On 20 Apr 2008, at 12:51, Alexey Popkov wrote:

>> Indeed. However, there would be two problems. First,
>> someone would
>> have to devise suitable algorithms and implement
>> them. This may not be
>> totally impossible, but it would certainly take a lot
>> of effort.  But
>> then, we would see the second problem. This "ideal
>> integrate "would
>> run for ever on almost any non-trivial problem. You
>> would get nice
>> "mathematical" answers to trivial ones, which would
>> make you feel
>> good, and no answers to non-trivial ones, which would
>> probably make
>> you a annoyed enough to complain (to the MathGroup?).
>> Would that be a good way to use the time and effort
>> of programmers and
>> your own money?
>> As for Reduce -  you should try it a little more on
>> harder problems
>> than the one you have just presented. It uses some
>> very beautiful and
>> powerful algorithms like Cylindrical Algebraic
>> Decomposition  but they
>> have exponential or in this case "double exponential"
>> complexity (in
>> the number of variables) so if you it try on
>> something with more than
>> 3 variables involved you will see what I mean. Given
>> the choice
>> between a program that does everything in the spirit
>> of "true
>> mathematics" but can only sole trivial problems that
>> can be done by
>> hand and one that gives only "generic" solutions but
>> can deal with
>> cases that would take you a hundred years to do by
>> hand, which one
>> would you choose?
>> Andrzej Kozlowski
> I do not see the reason why in the case of Integrate keeping track  
> for the conditions will take more time than in the case of Reduce.  
> As I understand it is just the same or something like.

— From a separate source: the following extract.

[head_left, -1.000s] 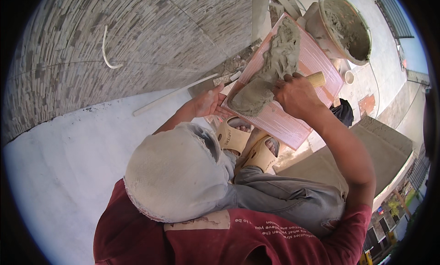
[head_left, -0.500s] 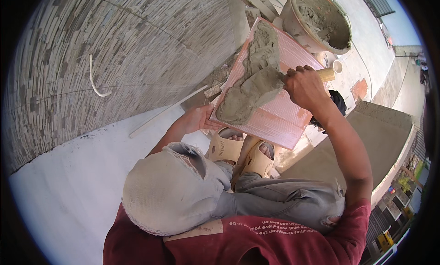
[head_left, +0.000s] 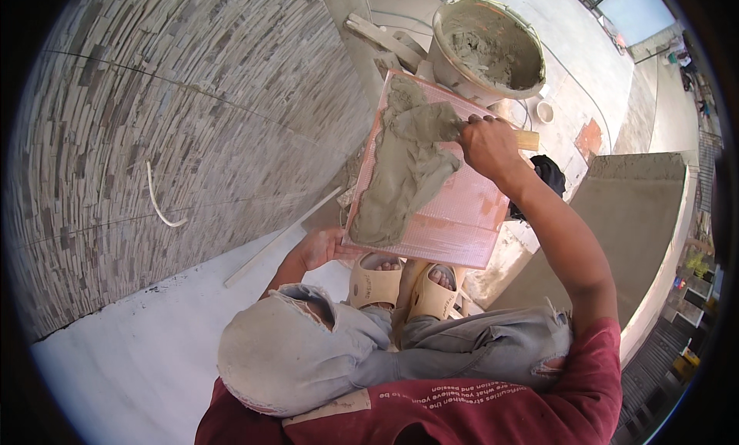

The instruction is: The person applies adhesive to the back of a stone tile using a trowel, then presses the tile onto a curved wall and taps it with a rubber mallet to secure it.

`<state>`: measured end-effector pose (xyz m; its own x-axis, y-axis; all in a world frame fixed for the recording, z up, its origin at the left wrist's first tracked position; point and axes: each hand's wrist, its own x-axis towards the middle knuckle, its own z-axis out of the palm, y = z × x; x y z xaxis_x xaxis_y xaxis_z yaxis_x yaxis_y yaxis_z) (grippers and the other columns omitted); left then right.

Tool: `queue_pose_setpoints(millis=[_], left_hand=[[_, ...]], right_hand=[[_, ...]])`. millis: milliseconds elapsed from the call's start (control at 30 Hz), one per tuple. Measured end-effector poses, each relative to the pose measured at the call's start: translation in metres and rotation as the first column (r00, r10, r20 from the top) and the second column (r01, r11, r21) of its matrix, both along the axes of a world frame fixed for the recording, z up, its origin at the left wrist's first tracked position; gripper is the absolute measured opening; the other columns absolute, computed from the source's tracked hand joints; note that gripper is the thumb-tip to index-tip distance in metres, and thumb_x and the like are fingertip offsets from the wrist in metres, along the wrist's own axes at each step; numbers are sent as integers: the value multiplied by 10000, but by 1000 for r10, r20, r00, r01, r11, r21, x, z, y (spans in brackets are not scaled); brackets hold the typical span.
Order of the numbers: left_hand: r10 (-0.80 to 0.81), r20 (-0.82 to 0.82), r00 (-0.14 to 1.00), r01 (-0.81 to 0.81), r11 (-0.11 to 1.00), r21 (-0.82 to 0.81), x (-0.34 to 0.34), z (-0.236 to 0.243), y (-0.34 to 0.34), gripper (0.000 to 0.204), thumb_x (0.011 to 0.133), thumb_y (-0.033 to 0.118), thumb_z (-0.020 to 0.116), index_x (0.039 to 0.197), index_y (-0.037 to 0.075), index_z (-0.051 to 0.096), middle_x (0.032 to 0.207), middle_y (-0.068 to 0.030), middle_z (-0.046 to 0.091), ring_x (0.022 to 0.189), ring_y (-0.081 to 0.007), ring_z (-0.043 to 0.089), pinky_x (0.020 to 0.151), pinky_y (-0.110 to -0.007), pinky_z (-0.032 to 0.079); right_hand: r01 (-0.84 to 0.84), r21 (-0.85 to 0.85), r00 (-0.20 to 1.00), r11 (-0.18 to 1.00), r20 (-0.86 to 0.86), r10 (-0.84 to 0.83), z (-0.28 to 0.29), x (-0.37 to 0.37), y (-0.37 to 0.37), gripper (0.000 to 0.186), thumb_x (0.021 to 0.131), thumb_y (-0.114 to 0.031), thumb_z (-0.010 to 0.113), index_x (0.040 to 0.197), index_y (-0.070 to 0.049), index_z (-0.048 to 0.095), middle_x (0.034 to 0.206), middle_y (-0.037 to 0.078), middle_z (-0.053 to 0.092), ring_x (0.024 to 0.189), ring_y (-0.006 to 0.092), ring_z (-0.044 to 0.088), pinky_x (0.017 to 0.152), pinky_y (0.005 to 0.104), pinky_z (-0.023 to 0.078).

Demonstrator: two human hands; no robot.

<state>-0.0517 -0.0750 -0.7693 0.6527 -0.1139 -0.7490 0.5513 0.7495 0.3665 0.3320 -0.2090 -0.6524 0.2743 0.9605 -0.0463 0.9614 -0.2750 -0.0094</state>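
A pinkish-red tile (head_left: 469,222), its ribbed back facing up, is tilted in front of my feet. Thick grey mortar (head_left: 396,183) covers much of its left side. My right hand (head_left: 490,148) is closed round the wooden handle (head_left: 527,140) of a trowel, whose mortar-smeared blade (head_left: 422,123) lies on the mortar near the tile's far end. At the near left corner, my left hand (head_left: 319,249) supports the tile's edge, palm turned up; its fingertips are partly hidden beneath the tile.
A bucket of mortar (head_left: 493,52) stands beyond the tile, with a small white cup (head_left: 545,112) to its right. Stone-patterned wall (head_left: 192,137) rises at left, a thin white strip (head_left: 281,237) near its foot. A plastered ledge (head_left: 616,222) stands at right. Wood pieces (head_left: 385,41) lie behind.
The trowel in my right hand has moved toward the tile's far end, leaving the mortar nearer me flatter. My left hand stays at the near corner. The whole view has shifted slightly.
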Motion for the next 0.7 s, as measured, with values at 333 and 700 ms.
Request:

No, because the formulas that Integrate deals with are very often the  
kind Reduce cannot deal at all with (Reduce can basically only manage   
algebraic equations and inequalities and those reducible to algebraic  
ones. Integrate often deals with transcendental functions or, what's  
worse, composites of transcendental and algebraic ones). If you wanted  
Integrate to keep track of all conditions, it would have to try to  
solve equations to check for zeros in the denominator, common zeros in  
the numerator and the denominator and such like, and it would have to  
do it not just in the simple cases (like your example) but in all  
cases. But in the vast majority of cases it can't do anything of the  
sort. As an illustration, just take one of your examples:

p = Integrate[Sin[a x]/Cos[x], x];


  Reduce[Numerator[p] == 0, a]
  "This system cannot be solved with the methods available to
Reduce.    Reduce[(-(a + 1))*Hypergeometric2F1[1/2 - a/2, 1,
            3/2 - a/2, -E^(2*I*x)] - (a - 1)*E^(2*I*a*x)*
          Hypergeometric2F1[(a + 1)/2, 1, (a + 3)/2,
            -E^(2*I*x)] == 0, a]

And even in the purely algebraic cases  Reduce can easily take for  
ever. Or consider this:

  Reduce[x^3 + Sin[x] == 0, x]

During evaluation of In[34]:= Reduce::"nsmet" :  "This system cannot  
be solved with the methods available to Reduce"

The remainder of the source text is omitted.